DATA section start

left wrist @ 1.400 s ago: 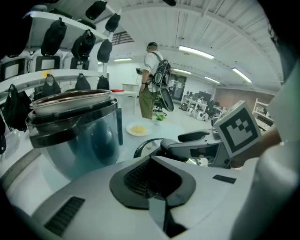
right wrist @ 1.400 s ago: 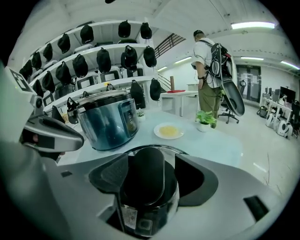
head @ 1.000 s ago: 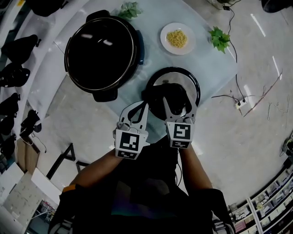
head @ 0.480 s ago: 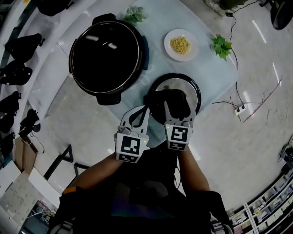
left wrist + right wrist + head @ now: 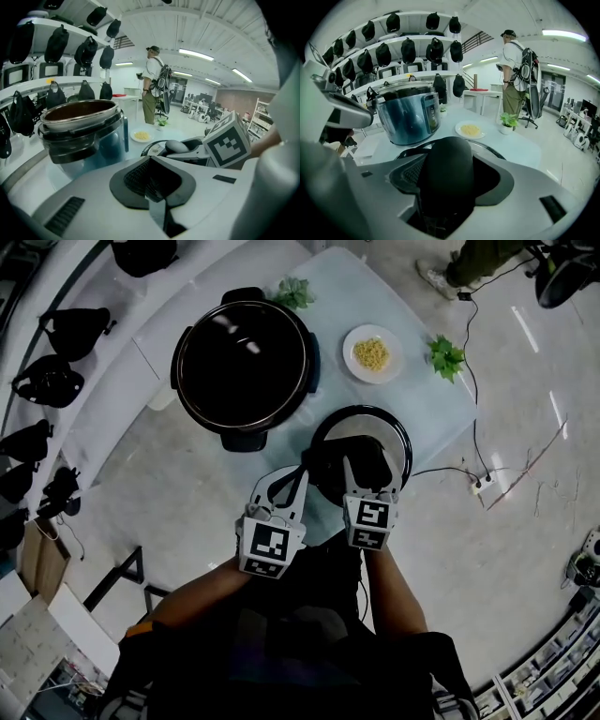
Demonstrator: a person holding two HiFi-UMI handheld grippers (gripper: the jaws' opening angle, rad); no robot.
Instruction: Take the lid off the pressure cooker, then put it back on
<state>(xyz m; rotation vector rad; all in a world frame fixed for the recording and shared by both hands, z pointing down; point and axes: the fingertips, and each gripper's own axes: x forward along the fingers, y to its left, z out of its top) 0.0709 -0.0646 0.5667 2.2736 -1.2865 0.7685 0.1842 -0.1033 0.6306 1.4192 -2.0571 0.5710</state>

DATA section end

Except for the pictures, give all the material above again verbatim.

left wrist @ 1.400 s ago: 
right wrist @ 1.400 s ago: 
head @ 1.000 s ago: 
head @ 0.480 s ago: 
left wrist + right wrist + head @ now: 
Demonstrator: a person holding two HiFi-UMI handheld grippers (gripper: the jaws' opening angle, rad); no robot.
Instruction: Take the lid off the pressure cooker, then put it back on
<state>(xyz m; rotation vector rad; all in a world frame fixed for the recording and shared by both hands, z pointing down; point and axes: the fingertips, and each gripper's own axes: x forward along the fingers, y to its left, z out of its top) 0.0709 -0.0646 0.5667 2.2736 -1.2865 0.7685 0.1842 -0.1033 0.6306 1.4192 -2.0571 0.5710</state>

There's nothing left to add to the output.